An ultrasound of the abdomen is commonly performed to check for gallstones, liver enlargement, bile duct dilation, or tumours. In some cases, further imaging like a CT scan or MRCP may be required.

Treatment of Jaundice

Since jaundice is a symptom rather than a disease, treatment depends entirely on the underlying cause.

For hepatitis A and E, there is no specific antiviral treatment. Management focuses on rest, adequate hydration, and a nutritious diet while the body clears the virus. Most patients recover fully within 4 to 6 weeks. Hepatitis B and C may require antiviral medications prescribed by a specialist.

For obstructive jaundice caused by gallstones, surgical removal of the gallbladder (cholecystectomy) is the standard treatment. If a tumour is causing the blockage, treatment depends on the type and stage of the cancer.

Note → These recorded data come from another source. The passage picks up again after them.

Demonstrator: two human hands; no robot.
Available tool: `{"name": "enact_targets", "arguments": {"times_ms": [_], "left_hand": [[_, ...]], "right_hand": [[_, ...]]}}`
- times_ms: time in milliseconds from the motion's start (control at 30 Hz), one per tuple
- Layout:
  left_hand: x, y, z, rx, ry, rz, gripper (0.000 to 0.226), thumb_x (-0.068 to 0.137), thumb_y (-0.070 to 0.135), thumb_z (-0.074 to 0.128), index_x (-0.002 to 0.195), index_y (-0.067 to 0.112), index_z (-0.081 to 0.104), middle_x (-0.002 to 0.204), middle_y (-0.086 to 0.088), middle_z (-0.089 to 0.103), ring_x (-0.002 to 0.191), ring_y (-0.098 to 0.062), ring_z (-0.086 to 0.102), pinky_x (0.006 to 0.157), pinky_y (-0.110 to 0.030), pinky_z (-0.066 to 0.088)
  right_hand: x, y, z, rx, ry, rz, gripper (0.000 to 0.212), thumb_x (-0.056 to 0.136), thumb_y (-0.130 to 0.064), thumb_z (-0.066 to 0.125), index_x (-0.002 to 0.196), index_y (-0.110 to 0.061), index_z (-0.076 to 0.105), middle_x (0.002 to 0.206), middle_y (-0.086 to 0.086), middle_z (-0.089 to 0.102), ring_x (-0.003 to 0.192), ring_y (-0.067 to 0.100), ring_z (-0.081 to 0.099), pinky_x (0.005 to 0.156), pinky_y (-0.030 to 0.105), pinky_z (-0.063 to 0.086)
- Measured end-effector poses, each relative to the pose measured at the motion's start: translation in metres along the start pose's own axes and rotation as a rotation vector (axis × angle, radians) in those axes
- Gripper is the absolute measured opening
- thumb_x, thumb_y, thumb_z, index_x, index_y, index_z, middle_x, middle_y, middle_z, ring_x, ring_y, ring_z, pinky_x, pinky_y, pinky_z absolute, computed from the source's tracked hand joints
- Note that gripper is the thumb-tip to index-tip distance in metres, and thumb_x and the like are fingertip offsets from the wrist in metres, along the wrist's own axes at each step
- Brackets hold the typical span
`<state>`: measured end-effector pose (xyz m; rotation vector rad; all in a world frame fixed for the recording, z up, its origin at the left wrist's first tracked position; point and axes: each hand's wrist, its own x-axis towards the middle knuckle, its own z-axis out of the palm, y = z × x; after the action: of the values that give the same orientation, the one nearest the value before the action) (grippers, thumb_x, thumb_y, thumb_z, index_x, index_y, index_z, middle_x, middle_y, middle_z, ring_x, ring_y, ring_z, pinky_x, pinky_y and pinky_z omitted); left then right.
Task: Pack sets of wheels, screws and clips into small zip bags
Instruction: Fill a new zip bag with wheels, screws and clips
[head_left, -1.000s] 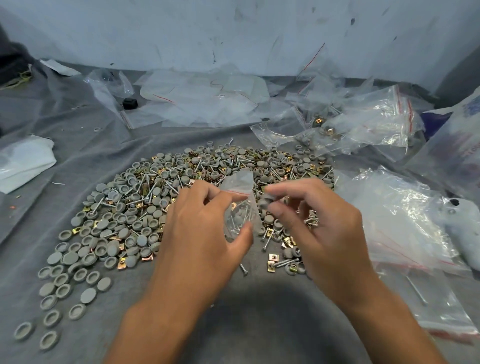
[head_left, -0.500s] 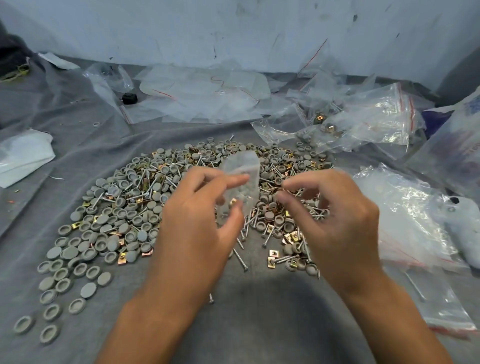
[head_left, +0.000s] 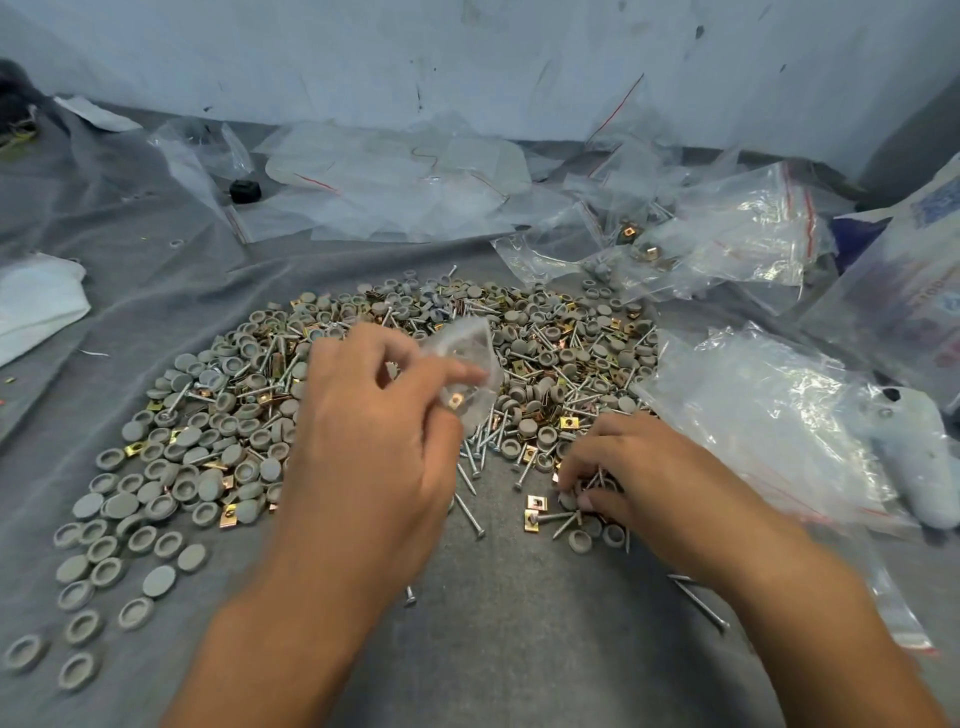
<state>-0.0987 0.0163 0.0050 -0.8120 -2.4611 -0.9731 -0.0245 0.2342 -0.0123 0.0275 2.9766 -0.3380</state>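
At the far left, a crumpled white cloth (head_left: 36, 301) lies on the grey fabric-covered surface (head_left: 519, 649). Next to it, loose round grey plastic wheels (head_left: 158, 580) trail from the near left corner up into a broad heap of wheels, silver screws and brass-coloured square clips (head_left: 395, 332) spread across the middle. Behind the heap, a small black cap (head_left: 245, 190) sits among flat empty clear zip bags with red seal lines (head_left: 384, 192) along the pale wall. The left hand (head_left: 374, 447) is raised over the heap, its grip narrow: thumb and fingers pinch a small clear zip bag (head_left: 467, 374), in which one brass clip shows through the plastic. Just below the bag, several screws (head_left: 470, 517) lie apart on the bare cloth. To the right, the right hand (head_left: 644, 478) is down on the near edge of the heap, fingers curled, its fingertips (head_left: 587, 501) pinched on a few small parts there, a grey wheel among them; exactly what it has is too small to tell. Two brass clips (head_left: 535, 512) lie just left of those fingertips. Further right, a pile of larger crinkled clear plastic bags (head_left: 769, 415) rests on the surface, and behind it more bags holding packed parts (head_left: 675, 249) lie near the wall.
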Motion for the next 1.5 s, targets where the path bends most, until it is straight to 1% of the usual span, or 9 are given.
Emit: {"name": "enact_targets", "arguments": {"times_ms": [133, 200, 533, 833, 1000, 1167, 1267, 1400, 1500], "left_hand": [[-0.004, 0.001, 0.01, 0.016, -0.192, 0.027, 0.032, 0.093, 0.029, 0.047, 0.11, 0.033, 0.074, 0.089, 0.017, 0.037, 0.092, -0.009, 0.034, 0.077, -0.026, 0.033], [-0.005, 0.001, 0.011, 0.016, -0.21, 0.035, 0.03, 0.092, 0.031, 0.05, 0.111, 0.036, 0.073, 0.089, 0.019, 0.037, 0.092, -0.009, 0.035, 0.078, -0.024, 0.033], [-0.005, -0.004, 0.012, -0.01, -0.215, 0.028, 0.03, 0.089, 0.031, 0.056, 0.115, 0.035, 0.071, 0.091, 0.023, 0.035, 0.093, -0.009, 0.037, 0.078, -0.016, 0.031], [-0.005, -0.001, 0.012, -0.055, -0.233, -0.011, 0.03, 0.09, 0.038, 0.054, 0.117, 0.044, 0.065, 0.095, 0.023, 0.039, 0.102, -0.001, 0.038, 0.08, -0.016, 0.034], [-0.005, -0.002, 0.013, -0.056, -0.244, -0.014, 0.031, 0.09, 0.041, 0.052, 0.119, 0.046, 0.063, 0.097, 0.025, 0.038, 0.109, 0.006, 0.035, 0.078, -0.015, 0.033], [-0.006, -0.002, 0.014, -0.038, -0.231, -0.007, 0.03, 0.09, 0.041, 0.056, 0.118, 0.044, 0.063, 0.097, 0.025, 0.039, 0.106, 0.001, 0.037, 0.077, -0.014, 0.033], [-0.006, -0.003, 0.015, -0.036, -0.232, -0.008, 0.03, 0.09, 0.041, 0.056, 0.119, 0.044, 0.063, 0.097, 0.024, 0.038, 0.103, -0.004, 0.039, 0.079, -0.014, 0.034], [-0.006, -0.005, 0.014, -0.045, -0.232, -0.009, 0.032, 0.087, 0.044, 0.057, 0.119, 0.043, 0.063, 0.097, 0.025, 0.038, 0.103, -0.004, 0.04, 0.081, -0.015, 0.034], [-0.005, -0.005, 0.014, -0.075, -0.225, -0.009, 0.036, 0.081, 0.046, 0.061, 0.116, 0.045, 0.06, 0.096, 0.026, 0.038, 0.103, 0.0, 0.04, 0.079, -0.016, 0.033]], "right_hand": [[0.001, -0.005, 0.0, -0.068, 0.02, -0.016, 0.023, 0.1, -0.037, 0.058, 0.121, -0.047, 0.06, 0.116, -0.019, 0.05, 0.112, 0.011, 0.047, 0.094, 0.032, 0.043], [0.002, -0.006, 0.001, -0.122, 0.023, -0.049, 0.028, 0.101, -0.04, 0.056, 0.127, -0.051, 0.057, 0.118, -0.019, 0.05, 0.111, 0.011, 0.043, 0.094, 0.03, 0.041], [0.004, 0.003, 0.004, -0.033, 0.015, -0.053, 0.012, 0.096, -0.04, 0.065, 0.096, -0.042, 0.052, 0.098, -0.023, 0.048, 0.097, 0.005, 0.041, 0.079, 0.026, 0.035], [0.005, 0.006, -0.003, 0.735, 0.312, 0.036, 0.008, 0.091, -0.038, 0.065, 0.093, -0.037, 0.057, 0.092, -0.023, 0.07, 0.083, -0.003, 0.064, 0.068, 0.008, 0.044], [0.006, 0.006, -0.004, 0.874, 0.351, 0.011, 0.014, 0.083, -0.05, 0.061, 0.091, -0.04, 0.058, 0.092, -0.007, 0.073, 0.081, 0.006, 0.067, 0.067, 0.022, 0.048], [0.005, -0.006, -0.009, 1.03, 0.418, -0.085, 0.019, 0.09, -0.039, 0.063, 0.099, -0.024, 0.056, 0.092, -0.003, 0.074, 0.087, 0.019, 0.073, 0.061, 0.028, 0.053], [0.006, -0.014, -0.009, 1.015, 0.459, -0.079, 0.014, 0.092, -0.037, 0.063, 0.099, -0.026, 0.058, 0.089, -0.003, 0.073, 0.083, 0.036, 0.067, 0.061, 0.047, 0.05], [0.006, -0.026, -0.009, 1.03, 0.489, -0.129, 0.007, 0.095, -0.033, 0.065, 0.1, -0.031, 0.061, 0.09, -0.003, 0.071, 0.082, 0.019, 0.068, 0.06, 0.029, 0.047], [0.006, -0.044, -0.007, 1.066, 0.503, -0.24, 0.012, 0.092, -0.029, 0.069, 0.098, -0.036, 0.061, 0.093, -0.001, 0.071, 0.085, 0.026, 0.071, 0.06, 0.033, 0.051]]}}
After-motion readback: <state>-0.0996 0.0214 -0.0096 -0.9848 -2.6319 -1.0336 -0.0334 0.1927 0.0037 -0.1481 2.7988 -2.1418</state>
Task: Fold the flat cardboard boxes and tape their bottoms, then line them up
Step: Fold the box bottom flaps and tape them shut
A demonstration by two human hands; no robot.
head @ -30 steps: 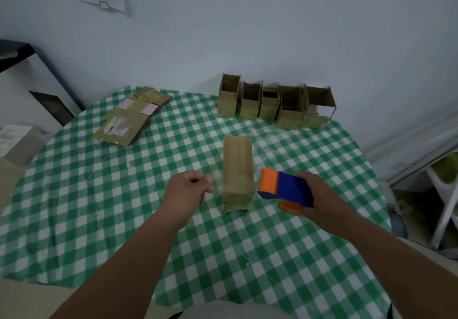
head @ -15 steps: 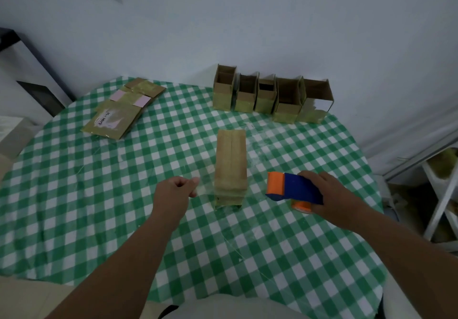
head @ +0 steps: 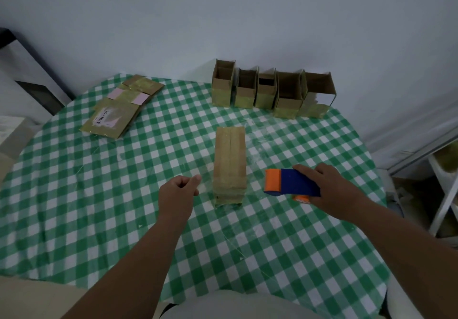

For haemolytic conditions like malaria, treating the underlying infection resolves the jaundice. In severe cases of haemolytic anaemia, blood transfusions may be needed.

In newborns, mild jaundice is monitored and usually resolves without treatment. Moderate to severe cases are treated with phototherapy, where the baby is placed under special blue lights that help break down bilirubin in the skin. In rare, severe cases, an exchange transfusion may be required.

Home Care During Recovery

Rest adequately and avoid physical exertion until energy levels return. Drink plenty of water, fresh fruit juices, and coconut water to stay hydrated.

Eat a light, balanced diet with foods that are easy on the liver, such as rice, dal, fruits, vegetables, and curd. Avoid alcohol completely, even after recovery, until your doctor confirms your liver function is back to normal.

Avoid self-medicating with painkillers or herbal supplements, as these can put additional strain on the liver.

When Should You See a Doctor?

See a doctor promptly if you notice yellowing of your skin or eyes, your urine has turned dark yellow or brown, you experience persistent fatigue with loss of appetite, you have abdominal pain especially on the upper right side, or a newborn’s yellowish skin is deepening or spreading. Early diagnosis helps identify the cause and prevents potential complications like liver failure.